The Farthest Shore (Earthsea Book 3) - Ursula K. Le Guin



Title: The Farthest Shore (Earthsea Book 3)
Author: Ursula K. Le Guin
Genre: Fantasy
Published: 1972
Formats: Hardback/Paperback/Ebook

Available at:
Amazon
The Book Depository
Amazon UK

Review:
“The Farthest Shore” by Ursula K. Le Guin is the third book in the Earthsea fantasy series and was the final book in the original trilogy although the series has of course been expanded since then. I think that this was my favourite novel in the series, and captivated me in ways that the other novels hadn’t. The scope was grand and the story felt like an epic adventure rather than being a collection of interlinked plot points which was an issue I had with the first novel.

The plot itself follows Ged, the Earthsea series’ most central figure who is now Archmage on the Isle of Roke. When, a young prince named Arren arrives with news that magic is disappearing from the more distant lands in Earthsea, Ged realises that he must head out and seek the cause. So, along with Arren he heads out away from Roke hunting out the cause of this magical loss in the hope that they can reverse it before it encroaches upon Roke itself.

As touched on in my first paragraph, this is a grand adventure that contains all the traditional elements of a fantasy epic; a threat to the entire world, an old and aged hero and a young and untested apprentice. It is exciting and fun in a manner that I hadn’t experienced with the other two books in the series but yet still manages to retain the ability to try and explore complex issues. For example, a prime thread is the novel is an interesting look at the almost universal fear of death in which humanity struggles to come to grips with the idea of future non-existence.
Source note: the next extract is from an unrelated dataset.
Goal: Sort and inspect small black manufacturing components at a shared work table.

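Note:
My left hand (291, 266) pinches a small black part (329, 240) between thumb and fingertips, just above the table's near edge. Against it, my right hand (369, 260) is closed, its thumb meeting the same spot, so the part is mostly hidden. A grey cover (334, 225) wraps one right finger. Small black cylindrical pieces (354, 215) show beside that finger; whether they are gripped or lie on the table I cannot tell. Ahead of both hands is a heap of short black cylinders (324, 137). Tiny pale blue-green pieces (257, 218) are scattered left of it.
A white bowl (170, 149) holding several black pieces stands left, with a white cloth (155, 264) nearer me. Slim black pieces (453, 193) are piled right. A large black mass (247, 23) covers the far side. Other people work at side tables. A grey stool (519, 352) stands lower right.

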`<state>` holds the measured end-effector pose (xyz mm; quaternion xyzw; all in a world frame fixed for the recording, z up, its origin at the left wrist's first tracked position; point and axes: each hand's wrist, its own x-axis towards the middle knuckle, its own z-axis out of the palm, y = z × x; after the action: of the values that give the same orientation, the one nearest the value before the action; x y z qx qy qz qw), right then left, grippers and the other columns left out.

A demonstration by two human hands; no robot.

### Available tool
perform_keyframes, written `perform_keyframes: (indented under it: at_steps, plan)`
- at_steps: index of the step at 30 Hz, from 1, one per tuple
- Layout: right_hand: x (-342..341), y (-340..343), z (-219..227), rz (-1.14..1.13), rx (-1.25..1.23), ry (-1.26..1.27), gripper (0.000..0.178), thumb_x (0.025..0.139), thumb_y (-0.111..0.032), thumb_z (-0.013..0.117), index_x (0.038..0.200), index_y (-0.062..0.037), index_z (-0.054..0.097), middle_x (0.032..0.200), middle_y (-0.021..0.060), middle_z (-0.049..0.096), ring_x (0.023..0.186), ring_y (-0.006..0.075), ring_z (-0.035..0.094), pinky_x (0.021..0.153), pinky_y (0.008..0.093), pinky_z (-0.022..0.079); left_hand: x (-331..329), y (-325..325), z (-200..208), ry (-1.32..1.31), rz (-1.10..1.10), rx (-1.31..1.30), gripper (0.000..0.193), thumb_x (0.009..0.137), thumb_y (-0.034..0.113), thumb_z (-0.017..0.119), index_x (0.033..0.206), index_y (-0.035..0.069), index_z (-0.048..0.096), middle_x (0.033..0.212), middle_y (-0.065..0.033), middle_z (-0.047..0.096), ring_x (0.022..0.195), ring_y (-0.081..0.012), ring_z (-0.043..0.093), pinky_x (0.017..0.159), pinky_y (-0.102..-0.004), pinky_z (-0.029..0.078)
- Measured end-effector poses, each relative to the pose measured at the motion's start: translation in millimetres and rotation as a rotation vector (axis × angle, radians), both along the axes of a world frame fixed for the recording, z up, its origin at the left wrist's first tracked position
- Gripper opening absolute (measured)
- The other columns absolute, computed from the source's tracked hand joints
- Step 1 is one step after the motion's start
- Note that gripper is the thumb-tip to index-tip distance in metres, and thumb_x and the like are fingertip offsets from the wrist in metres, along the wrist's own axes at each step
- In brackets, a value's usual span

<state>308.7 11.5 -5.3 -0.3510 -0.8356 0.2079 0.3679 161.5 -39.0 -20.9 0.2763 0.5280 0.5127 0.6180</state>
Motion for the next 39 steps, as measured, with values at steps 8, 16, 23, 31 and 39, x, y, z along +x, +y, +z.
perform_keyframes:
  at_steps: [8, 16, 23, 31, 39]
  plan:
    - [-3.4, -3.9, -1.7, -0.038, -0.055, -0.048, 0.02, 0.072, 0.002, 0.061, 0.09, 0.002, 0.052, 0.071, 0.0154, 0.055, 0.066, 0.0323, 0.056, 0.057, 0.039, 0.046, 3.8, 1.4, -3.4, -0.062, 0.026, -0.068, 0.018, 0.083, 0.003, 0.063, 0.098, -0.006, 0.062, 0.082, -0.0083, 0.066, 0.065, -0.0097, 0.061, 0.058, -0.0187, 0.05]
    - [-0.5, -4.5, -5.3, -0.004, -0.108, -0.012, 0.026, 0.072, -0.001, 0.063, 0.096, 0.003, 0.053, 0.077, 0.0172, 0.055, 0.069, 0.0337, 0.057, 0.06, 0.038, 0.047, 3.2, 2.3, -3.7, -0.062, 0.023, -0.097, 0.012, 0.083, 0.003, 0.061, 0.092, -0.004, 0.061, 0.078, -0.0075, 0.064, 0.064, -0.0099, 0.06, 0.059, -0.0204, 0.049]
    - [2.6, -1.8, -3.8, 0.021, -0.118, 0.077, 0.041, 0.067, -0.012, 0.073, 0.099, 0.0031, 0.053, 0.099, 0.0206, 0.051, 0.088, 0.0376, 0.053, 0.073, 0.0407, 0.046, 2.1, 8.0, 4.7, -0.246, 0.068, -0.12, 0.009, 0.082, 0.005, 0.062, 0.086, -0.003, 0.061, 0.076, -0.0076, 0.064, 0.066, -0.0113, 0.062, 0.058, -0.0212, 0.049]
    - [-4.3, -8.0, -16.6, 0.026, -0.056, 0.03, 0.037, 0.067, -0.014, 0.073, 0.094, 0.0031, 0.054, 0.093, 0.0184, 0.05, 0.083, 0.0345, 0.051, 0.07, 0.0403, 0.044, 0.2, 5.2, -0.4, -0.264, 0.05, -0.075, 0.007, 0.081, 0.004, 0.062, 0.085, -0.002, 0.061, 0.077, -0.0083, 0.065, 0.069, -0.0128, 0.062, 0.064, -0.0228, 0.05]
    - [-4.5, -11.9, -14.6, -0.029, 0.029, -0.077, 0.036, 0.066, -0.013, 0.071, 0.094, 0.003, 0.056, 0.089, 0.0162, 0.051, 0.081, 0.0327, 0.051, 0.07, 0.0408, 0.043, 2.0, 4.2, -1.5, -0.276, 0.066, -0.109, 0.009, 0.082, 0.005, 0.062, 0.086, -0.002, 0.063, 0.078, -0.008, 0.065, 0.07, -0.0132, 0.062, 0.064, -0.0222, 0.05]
In regards to the writing, well the overall flow of the plot isn’t perfect and can meander a bit into detailed exposition as I have come to expect with Le Guin but there was still enough forward momentum to keep me hooked. The upside of this meandering plot is that once again we really get to visualise and understand both the world and its characters as Le Guin colourfully details everything. It is quite clear to me Le Guin has grown as a writer throughout the original trilogy learning and has managed to keep me both entertained with the plot in addition to enjoyed the world she had created.

One slightly negative observation I had is that there was no real continuation of the story of Tenar, from the previous book “The Tombs of Atuan”. Yes elements of what occurred in that book were touched upon but Tenar was reduced to being mentioned in the odd comment. After getting a real feeling for her in the last book it was disappointing not to see anything about how she moved on in life etc. After doing such a U-turn in the previous book to introduce the reader to her, it was disappointing to see her abandoned.

Overall, this has been my favourite book in the series so far and Le Guin has done a good job in mixing an epic adventure story with her love for exposition and world building. Yes, it doesn’t have the best narrative flow in the world but this isn’t anything new from Le Guin so I think that anyone who has enjoyed the previous books is in for a real treat with this one.